• [PROBLEM]: Print the data that follows word for word, leaving out any picture.

*-*-*

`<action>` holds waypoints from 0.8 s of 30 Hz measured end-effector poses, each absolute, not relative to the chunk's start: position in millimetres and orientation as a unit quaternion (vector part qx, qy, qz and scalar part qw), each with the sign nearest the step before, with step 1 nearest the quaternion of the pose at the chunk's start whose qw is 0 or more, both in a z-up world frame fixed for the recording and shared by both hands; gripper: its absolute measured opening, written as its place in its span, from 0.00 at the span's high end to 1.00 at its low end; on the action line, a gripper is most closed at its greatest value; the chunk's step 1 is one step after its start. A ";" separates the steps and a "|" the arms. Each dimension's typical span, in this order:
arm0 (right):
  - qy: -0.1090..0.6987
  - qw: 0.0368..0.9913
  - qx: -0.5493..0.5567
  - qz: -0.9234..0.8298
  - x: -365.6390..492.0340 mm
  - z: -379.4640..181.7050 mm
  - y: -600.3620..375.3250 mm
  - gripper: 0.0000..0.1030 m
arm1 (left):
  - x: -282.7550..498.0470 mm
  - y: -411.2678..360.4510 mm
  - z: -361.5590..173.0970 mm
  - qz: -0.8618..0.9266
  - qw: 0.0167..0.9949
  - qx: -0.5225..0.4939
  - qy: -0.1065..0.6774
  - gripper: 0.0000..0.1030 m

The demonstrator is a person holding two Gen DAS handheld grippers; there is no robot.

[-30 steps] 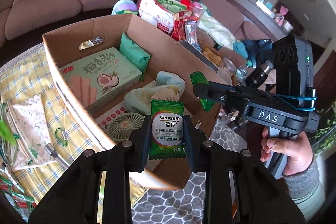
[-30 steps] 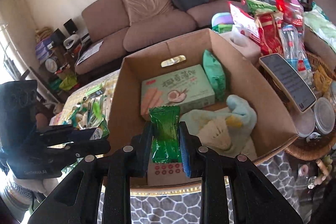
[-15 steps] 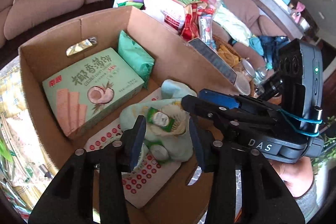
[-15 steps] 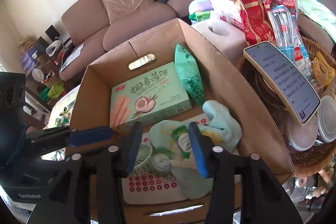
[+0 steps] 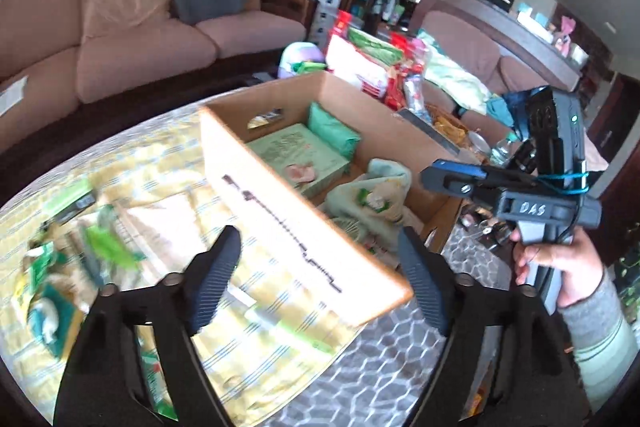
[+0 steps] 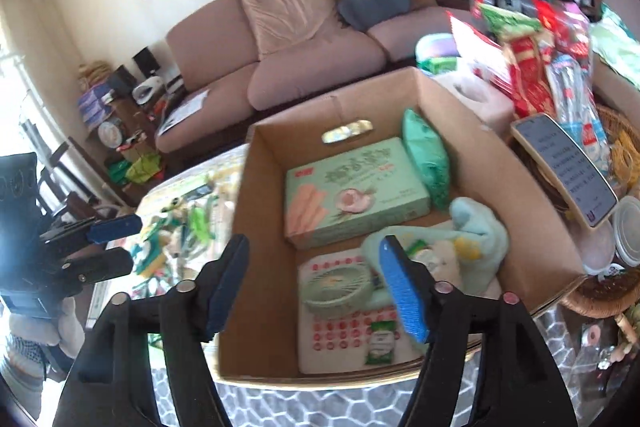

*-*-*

• [TASK ANSWER]:
`<action>` holds waypoints from 0.8 s of 30 Hz measured end-effector poses, each absolute, not relative to the chunk's start: position in millimetres and orientation as a unit quaternion (vector part qx, qy, qz and scalar part qw), each with the sign nearest the step before, with step 1 nearest the quaternion of the pose at the chunk's start whose qw is 0 or more, both in a z-up world frame fixed for the recording and shared by both hands; gripper: its absolute measured opening, written as its place in its span, from 0.00 at the span's high end to 1.00 at its low end; on the action line, a gripper is most closed at its greatest value; the chunk's step 1 is one step after its start. A ";" separates the steps and a "|" the arms. Each dimension's typical span, in this order:
arm0 (right):
  - qy: -0.1090..0.6987
  - qw: 0.0368..0.9913
  - qx: -0.5493..0.5567
  - qz: -0.9234..0.8298
  - x: -365.6390..492.0340 mm
  - z: -379.4640..181.7050 mm
  - y: -600.3620..375.3250 mm
  - gripper: 0.0000..0.1030 m
arm1 (left):
  - x: -282.7550..498.0470 mm
  - y: -411.2678..360.4510 mm
  - z: -361.5590..173.0970 mm
  - qz: -0.8618..0.9266
  - qw: 0.0167..0.9949
  - qx: -0.5225..0.4939
  - qy: -0.1065..0.6774
  - gripper: 0.0000..0.1030 m

The demonstrator is a person holding two Gen DAS handheld grippers; there is no robot.

[-30 steps] 
[-30 steps] 
[-15 steps] 
[-15 steps] 
[+0 steps] 
[+0 steps] 

The exercise has been answered, and the work is done.